-- DATA --
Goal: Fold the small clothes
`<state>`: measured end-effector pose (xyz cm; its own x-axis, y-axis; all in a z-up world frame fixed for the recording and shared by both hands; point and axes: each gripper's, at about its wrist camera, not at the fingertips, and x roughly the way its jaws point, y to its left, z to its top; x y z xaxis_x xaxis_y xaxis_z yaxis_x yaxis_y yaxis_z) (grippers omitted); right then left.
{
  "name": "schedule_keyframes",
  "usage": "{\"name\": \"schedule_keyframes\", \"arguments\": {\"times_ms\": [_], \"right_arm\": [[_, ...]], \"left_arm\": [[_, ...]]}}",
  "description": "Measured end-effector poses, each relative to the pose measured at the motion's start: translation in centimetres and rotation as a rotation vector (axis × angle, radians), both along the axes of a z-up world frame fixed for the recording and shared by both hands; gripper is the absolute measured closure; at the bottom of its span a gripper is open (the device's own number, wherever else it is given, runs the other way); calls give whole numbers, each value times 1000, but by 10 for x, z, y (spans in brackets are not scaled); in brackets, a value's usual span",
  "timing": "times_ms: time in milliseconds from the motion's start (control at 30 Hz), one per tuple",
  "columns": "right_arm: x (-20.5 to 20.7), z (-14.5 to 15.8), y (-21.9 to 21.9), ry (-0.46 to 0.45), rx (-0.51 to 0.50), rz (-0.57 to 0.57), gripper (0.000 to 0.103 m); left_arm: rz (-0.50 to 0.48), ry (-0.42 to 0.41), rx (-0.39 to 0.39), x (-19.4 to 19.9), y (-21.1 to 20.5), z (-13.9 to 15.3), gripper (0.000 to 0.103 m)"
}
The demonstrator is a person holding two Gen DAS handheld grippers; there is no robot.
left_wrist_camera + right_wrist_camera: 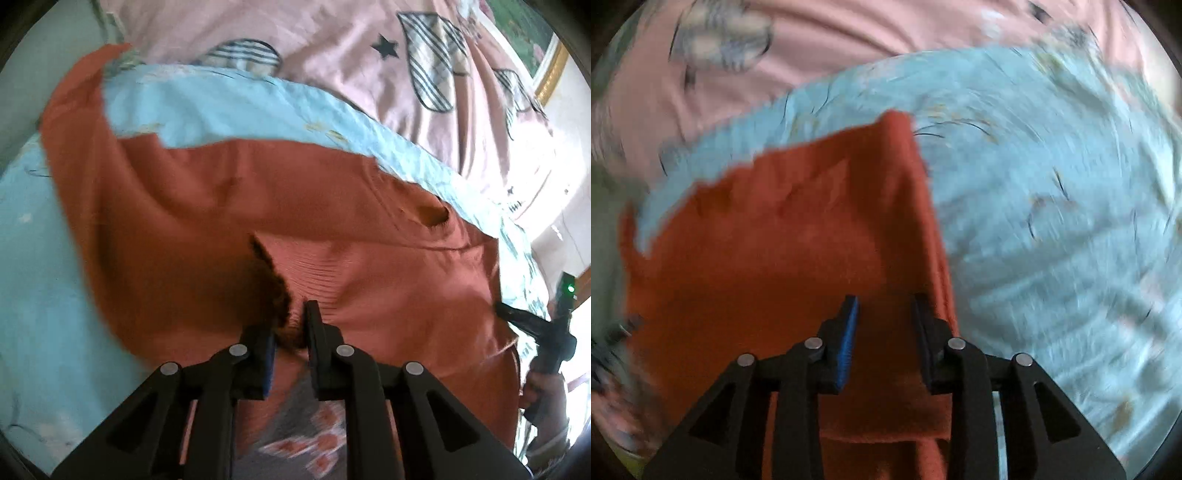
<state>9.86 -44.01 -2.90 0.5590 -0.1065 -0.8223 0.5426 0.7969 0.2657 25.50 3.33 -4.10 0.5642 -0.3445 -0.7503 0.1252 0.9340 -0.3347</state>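
Observation:
A rust-orange knit garment (229, 206) lies spread on a light blue sheet (37, 280). My left gripper (290, 332) is shut on a bunched fold of the garment near its ribbed hem. In the left wrist view my right gripper (532, 325) shows at the garment's right edge, held by a hand. In the right wrist view the same orange garment (783, 236) fills the lower left. My right gripper (886, 314) stands over its right edge with the jaws apart and fabric between them. That view is blurred.
A pink quilt (332, 48) with plaid heart patches and black stars lies behind the blue sheet, and shows in the right wrist view (820, 40) too. A grey cloth with orange prints (310, 435) lies under the left gripper. A gold-framed picture (543, 55) stands at the far right.

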Motion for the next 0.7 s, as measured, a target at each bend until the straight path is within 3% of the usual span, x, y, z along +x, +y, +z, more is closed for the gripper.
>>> {"name": "schedule_keyframes", "arguments": {"times_ms": [67, 167, 300, 367, 400, 567, 600, 700], "right_arm": [[-5, 11, 12, -15, -31, 15, 70], [-15, 24, 40, -101, 23, 102, 57], [-14, 24, 83, -132, 78, 203, 51], [-14, 21, 96, -143, 126, 237, 51], [-14, 19, 105, -140, 153, 258, 51], [-6, 17, 131, -114, 165, 309, 50], [-6, 17, 135, -114, 174, 315, 50], [1, 14, 138, -101, 177, 325, 50]], "left_arm": [[42, -25, 31, -6, 18, 9, 90], [110, -60, 42, -7, 50, 22, 89], [191, -62, 65, 14, 83, 32, 78], [229, -68, 96, 36, 97, 36, 70], [248, -68, 112, 51, 103, 37, 61], [332, -68, 197, 124, 125, 39, 39], [343, -58, 213, 141, 129, 37, 29], [397, -21, 299, 183, 138, 26, 28]]}}
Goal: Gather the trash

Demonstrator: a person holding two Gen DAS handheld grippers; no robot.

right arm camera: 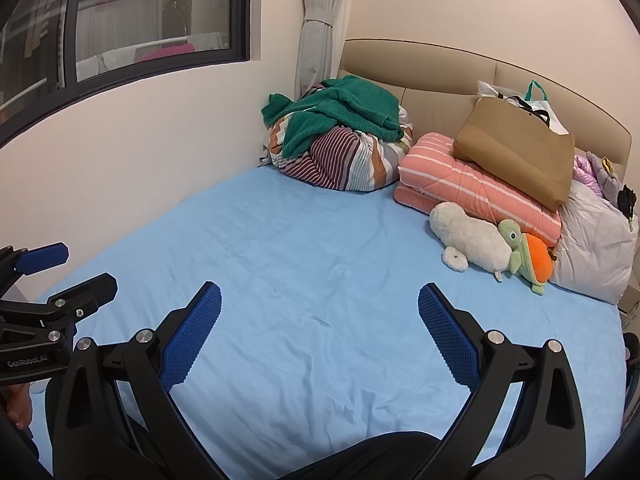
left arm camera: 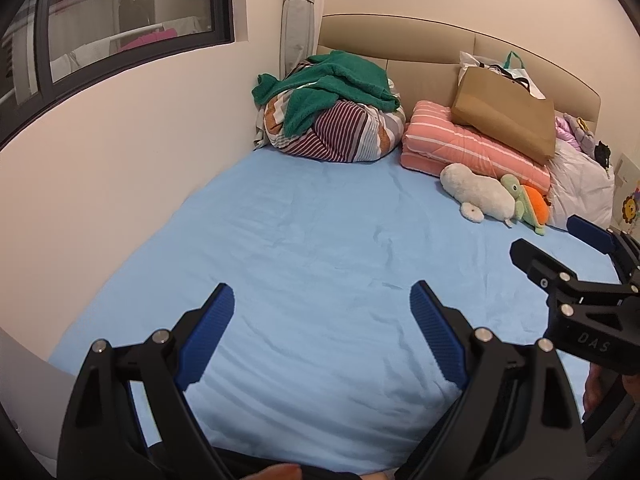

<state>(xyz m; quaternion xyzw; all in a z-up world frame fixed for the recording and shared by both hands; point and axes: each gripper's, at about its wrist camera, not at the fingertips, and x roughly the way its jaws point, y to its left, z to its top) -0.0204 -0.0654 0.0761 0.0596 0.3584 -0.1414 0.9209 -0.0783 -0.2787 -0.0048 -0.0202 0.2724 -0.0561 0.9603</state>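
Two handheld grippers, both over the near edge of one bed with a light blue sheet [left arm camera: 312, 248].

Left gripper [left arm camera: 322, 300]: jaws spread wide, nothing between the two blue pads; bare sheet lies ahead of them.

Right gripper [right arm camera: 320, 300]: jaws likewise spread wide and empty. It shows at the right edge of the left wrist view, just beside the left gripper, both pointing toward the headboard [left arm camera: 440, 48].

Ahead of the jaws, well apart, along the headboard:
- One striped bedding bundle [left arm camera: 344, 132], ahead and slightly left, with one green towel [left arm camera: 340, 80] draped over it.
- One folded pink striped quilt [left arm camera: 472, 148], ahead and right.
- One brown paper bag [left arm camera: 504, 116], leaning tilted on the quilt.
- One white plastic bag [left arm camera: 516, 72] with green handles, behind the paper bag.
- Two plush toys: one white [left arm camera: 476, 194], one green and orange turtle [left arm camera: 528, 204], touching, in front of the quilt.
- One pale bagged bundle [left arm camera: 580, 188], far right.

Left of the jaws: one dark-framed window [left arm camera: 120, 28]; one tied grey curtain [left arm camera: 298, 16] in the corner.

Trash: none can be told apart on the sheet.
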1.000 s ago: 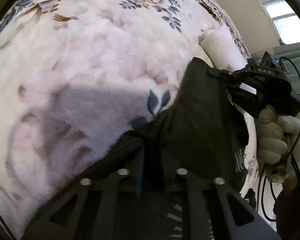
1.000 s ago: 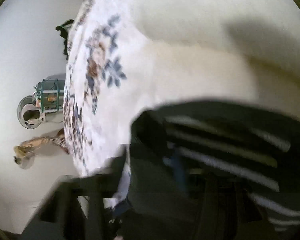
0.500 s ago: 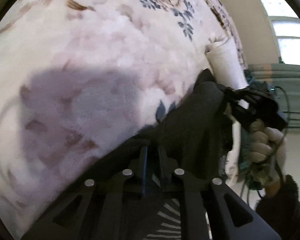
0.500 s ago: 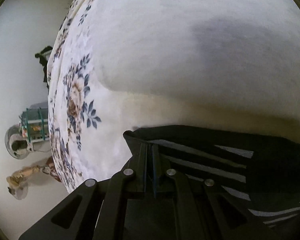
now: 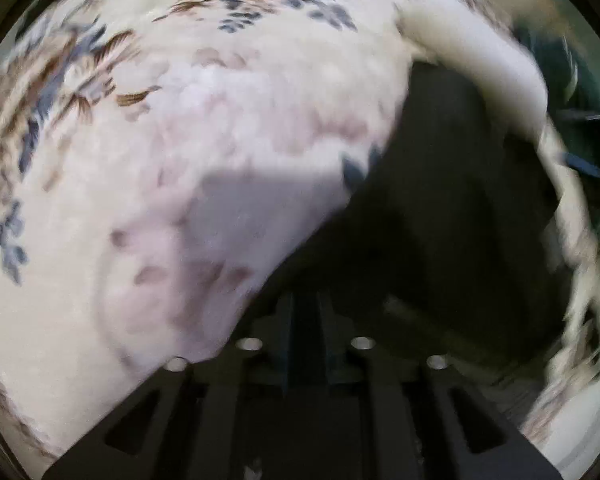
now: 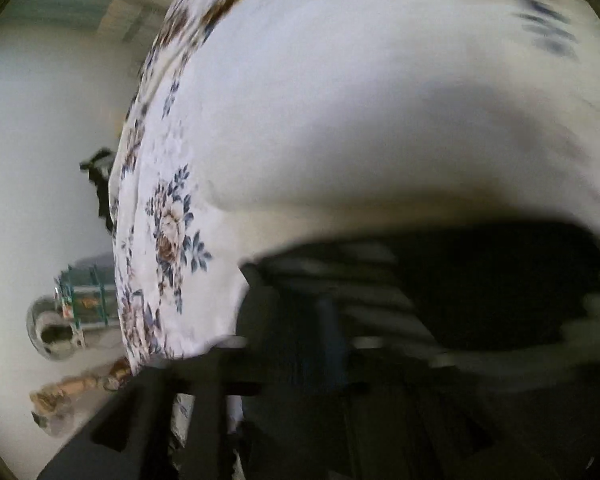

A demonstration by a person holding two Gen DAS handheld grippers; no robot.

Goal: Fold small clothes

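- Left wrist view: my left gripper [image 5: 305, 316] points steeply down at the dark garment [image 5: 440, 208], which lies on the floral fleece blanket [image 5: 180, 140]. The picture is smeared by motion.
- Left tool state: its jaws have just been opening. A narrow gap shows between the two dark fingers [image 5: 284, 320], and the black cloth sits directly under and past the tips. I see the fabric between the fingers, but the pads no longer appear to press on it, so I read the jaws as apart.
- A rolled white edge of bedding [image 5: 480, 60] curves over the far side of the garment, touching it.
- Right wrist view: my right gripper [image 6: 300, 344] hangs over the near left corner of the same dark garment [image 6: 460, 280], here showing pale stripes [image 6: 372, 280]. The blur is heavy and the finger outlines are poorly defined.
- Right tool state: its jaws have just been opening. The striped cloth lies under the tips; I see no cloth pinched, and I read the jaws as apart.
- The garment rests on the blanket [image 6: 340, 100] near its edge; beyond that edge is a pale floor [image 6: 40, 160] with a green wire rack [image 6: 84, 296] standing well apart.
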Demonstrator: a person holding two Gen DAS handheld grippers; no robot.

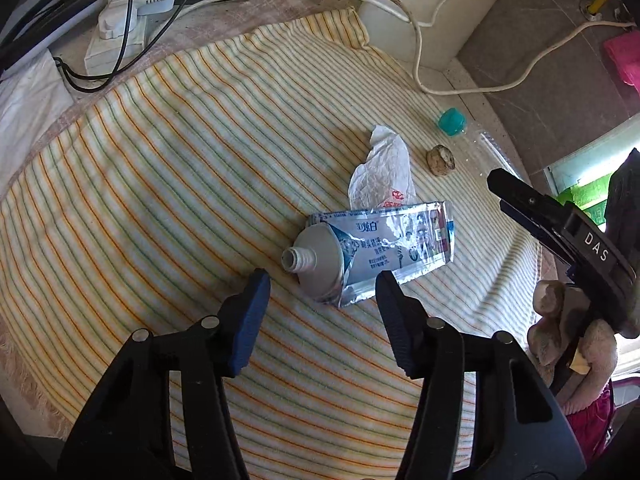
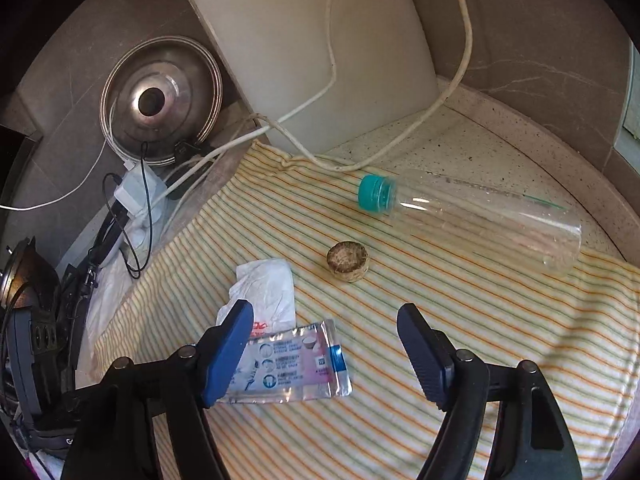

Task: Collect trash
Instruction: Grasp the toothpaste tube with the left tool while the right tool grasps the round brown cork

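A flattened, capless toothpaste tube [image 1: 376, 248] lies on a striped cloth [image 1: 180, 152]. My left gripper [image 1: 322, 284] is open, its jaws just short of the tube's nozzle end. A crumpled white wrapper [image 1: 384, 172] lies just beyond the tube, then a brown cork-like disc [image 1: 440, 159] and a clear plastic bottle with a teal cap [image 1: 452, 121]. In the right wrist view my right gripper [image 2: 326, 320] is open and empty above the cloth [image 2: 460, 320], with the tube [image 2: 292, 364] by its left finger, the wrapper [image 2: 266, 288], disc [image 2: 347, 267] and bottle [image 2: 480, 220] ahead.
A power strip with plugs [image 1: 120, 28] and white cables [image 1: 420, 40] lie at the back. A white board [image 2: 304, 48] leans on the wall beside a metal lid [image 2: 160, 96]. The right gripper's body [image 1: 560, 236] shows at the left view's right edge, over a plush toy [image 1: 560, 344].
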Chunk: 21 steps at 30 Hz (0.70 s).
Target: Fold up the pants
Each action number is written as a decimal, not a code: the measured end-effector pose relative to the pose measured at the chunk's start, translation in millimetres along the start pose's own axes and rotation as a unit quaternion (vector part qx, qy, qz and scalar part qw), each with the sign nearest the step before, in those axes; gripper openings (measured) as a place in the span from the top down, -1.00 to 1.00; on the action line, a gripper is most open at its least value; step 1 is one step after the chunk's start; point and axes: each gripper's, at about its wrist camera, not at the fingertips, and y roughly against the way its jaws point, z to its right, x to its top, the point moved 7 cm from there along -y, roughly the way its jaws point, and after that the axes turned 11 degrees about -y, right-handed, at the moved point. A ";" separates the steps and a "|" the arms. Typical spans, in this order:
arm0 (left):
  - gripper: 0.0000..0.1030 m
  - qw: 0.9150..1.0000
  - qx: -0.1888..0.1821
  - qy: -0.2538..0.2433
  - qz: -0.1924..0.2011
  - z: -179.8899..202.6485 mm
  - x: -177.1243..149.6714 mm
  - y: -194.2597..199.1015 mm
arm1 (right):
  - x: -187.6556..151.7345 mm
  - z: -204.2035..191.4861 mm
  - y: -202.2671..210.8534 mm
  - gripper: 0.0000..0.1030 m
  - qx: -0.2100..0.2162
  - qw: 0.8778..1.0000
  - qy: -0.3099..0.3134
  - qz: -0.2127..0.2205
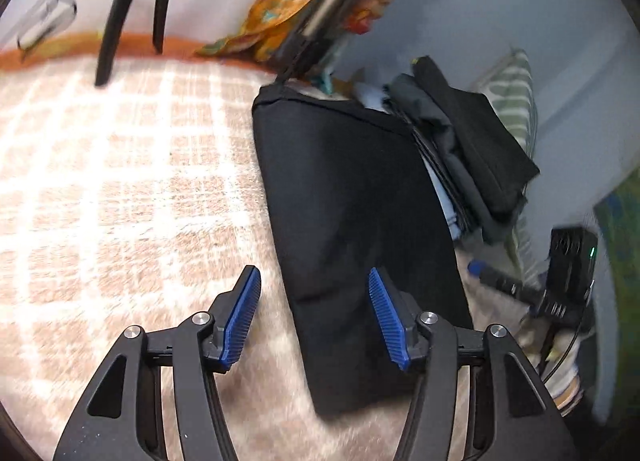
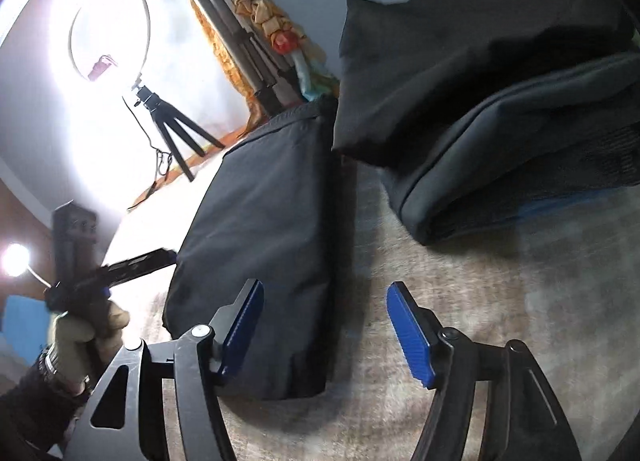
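I see a wide bed [image 1: 120, 181] covered with a fuzzy beige-and-white checked blanket, an orange band running along its far edge. The folded black pants [image 1: 352, 221] lie flat on it as a long rectangle, one short end toward me and the other toward the far edge. Just beside them, toward the bed's right edge, sits a loose stack of folded dark grey and black garments [image 1: 472, 157]; in the right wrist view that stack [image 2: 500, 113] rises close and large at upper right, while the pants [image 2: 264, 245] stretch away ahead.

At the far edge an orange patterned cloth [image 2: 248, 21] is draped over a folded grey tripod [image 2: 240, 45], and a bright ring light on a small black tripod [image 2: 116, 33] stands farther left.

My left tongs [image 1: 314, 313] are spread wide, holding nothing, with the right pad over the pants' near end. My right tongs [image 2: 324, 329] are likewise spread and hold nothing, their left pad over the pants' near corner.

My gloved left hand [image 2: 84, 337] grips its handle.
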 end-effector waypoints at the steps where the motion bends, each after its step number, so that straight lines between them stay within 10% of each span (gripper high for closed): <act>1: -0.07 1.000 -0.007 0.011 -0.006 -4.0 1.5 -4.5 | -1.1 1.5 -4.1 -0.32 0.013 1.000 -0.009 -0.007; 15: -0.07 0.996 -0.071 0.054 0.003 -11.5 20.2 -27.8 | -11.2 -14.5 -39.5 -0.29 0.118 0.991 -0.059 -0.028; 21: 0.04 0.997 -0.059 0.052 0.015 -6.5 21.2 -31.6 | -16.2 -14.4 -45.4 0.28 0.129 0.989 -0.068 -0.038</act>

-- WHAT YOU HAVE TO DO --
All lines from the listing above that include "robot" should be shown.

-- RESPONSE BOX --
The demonstrator is a person holding two Gen DAS handheld grippers; there is no robot.
Demonstrator: a person holding two Gen DAS handheld grippers; no robot.
A demonstration by a person holding two Gen DAS handheld grippers; no robot.
Demonstrator: a person holding two Gen DAS handheld grippers; no robot.

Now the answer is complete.